[Your instructions] Reproduce each line below with no alterations.

[Source data]

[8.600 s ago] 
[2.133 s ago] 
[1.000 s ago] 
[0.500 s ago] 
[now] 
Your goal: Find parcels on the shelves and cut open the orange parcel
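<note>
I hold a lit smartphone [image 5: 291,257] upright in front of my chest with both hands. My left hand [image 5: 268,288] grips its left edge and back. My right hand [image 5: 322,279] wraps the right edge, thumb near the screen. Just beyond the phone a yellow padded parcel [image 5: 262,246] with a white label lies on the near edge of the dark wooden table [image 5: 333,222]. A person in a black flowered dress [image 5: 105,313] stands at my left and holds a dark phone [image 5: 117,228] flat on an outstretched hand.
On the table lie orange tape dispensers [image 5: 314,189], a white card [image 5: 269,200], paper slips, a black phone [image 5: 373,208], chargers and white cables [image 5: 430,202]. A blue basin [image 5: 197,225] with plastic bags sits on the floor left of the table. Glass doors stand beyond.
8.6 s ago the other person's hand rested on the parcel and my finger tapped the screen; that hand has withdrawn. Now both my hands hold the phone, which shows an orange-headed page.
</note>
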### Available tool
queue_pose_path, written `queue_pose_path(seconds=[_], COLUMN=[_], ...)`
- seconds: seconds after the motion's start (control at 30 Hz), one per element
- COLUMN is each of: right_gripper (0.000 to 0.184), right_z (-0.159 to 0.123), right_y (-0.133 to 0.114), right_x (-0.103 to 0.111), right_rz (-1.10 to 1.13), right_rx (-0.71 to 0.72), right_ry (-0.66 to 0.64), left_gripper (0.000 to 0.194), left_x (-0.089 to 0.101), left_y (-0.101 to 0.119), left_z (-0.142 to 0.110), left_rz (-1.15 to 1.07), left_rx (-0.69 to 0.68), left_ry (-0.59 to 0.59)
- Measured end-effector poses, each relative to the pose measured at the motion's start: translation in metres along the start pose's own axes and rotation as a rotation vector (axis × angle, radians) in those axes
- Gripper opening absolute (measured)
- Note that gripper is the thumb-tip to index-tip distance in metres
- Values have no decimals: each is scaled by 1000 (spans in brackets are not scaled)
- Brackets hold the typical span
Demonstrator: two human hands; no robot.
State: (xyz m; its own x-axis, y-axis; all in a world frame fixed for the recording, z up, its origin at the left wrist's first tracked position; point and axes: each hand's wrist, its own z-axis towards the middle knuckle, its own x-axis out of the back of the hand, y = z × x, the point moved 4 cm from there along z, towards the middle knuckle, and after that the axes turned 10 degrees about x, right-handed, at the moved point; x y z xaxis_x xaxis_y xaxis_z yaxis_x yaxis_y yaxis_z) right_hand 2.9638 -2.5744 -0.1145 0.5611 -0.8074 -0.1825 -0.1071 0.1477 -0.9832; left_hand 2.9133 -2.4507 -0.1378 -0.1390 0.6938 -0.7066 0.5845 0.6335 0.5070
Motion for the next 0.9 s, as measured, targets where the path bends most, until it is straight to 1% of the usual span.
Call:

[Response to the task]
[8.600 s ago] 
[2.133 s ago] 
[1.000 s ago] 
[0.500 s ago] 
[now] 
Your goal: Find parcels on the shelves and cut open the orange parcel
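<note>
I hold a lit smartphone [image 5: 291,257] upright in front of my chest with both hands. My left hand [image 5: 268,288] grips its left edge and back. My right hand [image 5: 322,279] wraps the right edge, thumb near the screen. Just beyond the phone a yellow padded parcel [image 5: 262,246] with a white label lies on the near edge of the dark wooden table [image 5: 333,222]. A person in a black flowered dress [image 5: 105,313] stands at my left and holds a dark phone [image 5: 117,228] flat on an outstretched hand.
On the table lie orange tape dispensers [image 5: 314,189], a white card [image 5: 269,200], paper slips, a black phone [image 5: 373,208], chargers and white cables [image 5: 430,202]. A blue basin [image 5: 197,225] with plastic bags sits on the floor left of the table. Glass doors stand beyond.
8.6 s ago the other person's hand rested on the parcel and my finger tapped the screen; that hand has withdrawn. Now both my hands hold the phone, which shows an orange-headed page.
</note>
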### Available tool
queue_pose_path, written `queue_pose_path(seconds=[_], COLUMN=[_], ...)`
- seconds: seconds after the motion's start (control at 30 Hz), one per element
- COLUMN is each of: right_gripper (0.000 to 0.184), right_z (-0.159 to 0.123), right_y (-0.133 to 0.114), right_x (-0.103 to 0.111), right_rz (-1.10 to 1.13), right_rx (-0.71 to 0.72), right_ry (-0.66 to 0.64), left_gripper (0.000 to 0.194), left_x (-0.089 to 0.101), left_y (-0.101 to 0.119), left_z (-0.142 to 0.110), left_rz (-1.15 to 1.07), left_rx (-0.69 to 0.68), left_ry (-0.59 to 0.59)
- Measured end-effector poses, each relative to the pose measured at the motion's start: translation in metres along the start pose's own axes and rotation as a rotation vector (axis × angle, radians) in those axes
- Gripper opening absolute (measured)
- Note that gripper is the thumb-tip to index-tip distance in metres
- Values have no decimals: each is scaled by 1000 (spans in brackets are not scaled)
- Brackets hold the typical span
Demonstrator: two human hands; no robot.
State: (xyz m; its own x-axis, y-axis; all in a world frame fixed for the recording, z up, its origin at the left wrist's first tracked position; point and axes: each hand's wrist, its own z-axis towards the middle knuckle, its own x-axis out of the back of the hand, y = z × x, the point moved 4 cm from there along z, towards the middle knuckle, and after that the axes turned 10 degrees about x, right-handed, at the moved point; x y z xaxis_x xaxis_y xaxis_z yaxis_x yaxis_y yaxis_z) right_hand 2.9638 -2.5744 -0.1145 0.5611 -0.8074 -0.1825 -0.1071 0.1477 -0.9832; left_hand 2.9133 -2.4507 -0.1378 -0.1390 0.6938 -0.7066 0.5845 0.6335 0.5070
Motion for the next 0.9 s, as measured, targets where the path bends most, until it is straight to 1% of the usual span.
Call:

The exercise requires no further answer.